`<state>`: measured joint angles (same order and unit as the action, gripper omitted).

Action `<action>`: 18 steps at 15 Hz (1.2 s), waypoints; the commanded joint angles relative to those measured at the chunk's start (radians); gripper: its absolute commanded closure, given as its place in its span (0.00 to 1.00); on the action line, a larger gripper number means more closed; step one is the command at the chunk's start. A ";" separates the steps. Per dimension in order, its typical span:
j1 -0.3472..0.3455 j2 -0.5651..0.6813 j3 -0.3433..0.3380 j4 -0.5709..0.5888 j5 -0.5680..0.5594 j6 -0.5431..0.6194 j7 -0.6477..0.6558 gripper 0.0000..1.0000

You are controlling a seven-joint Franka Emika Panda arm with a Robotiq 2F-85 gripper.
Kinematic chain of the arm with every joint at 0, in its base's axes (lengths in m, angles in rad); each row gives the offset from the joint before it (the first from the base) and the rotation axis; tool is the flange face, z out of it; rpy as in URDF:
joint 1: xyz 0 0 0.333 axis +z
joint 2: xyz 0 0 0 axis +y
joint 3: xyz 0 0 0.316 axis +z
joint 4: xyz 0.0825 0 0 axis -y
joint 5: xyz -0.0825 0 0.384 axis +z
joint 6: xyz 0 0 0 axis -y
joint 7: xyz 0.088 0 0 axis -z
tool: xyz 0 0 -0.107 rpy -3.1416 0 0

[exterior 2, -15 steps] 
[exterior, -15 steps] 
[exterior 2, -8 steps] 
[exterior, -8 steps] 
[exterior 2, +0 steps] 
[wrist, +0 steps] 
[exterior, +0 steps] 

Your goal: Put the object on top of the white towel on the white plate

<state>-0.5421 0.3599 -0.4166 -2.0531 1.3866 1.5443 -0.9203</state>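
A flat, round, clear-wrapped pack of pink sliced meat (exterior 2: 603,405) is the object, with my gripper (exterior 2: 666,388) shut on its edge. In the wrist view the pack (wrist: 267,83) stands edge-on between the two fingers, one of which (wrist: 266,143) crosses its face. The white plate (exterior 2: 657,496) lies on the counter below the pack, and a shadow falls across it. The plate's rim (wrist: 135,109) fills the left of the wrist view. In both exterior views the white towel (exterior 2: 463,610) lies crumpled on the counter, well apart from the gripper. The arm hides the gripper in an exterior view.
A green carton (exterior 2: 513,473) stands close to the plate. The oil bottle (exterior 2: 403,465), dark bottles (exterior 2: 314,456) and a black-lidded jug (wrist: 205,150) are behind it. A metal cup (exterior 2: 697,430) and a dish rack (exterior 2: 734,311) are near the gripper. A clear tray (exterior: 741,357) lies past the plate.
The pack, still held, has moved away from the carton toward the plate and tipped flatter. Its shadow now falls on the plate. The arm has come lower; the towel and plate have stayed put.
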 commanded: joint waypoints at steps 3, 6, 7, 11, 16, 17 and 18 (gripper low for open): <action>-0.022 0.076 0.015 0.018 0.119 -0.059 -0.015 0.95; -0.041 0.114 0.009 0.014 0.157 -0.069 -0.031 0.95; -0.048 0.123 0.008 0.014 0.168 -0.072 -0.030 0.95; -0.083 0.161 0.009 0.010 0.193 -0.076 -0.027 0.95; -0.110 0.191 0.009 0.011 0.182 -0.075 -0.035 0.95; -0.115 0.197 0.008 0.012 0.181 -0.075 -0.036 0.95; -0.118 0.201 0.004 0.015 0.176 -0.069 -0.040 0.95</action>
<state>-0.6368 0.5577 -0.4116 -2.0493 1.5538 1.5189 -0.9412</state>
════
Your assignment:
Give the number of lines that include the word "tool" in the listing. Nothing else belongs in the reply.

Answer below:
2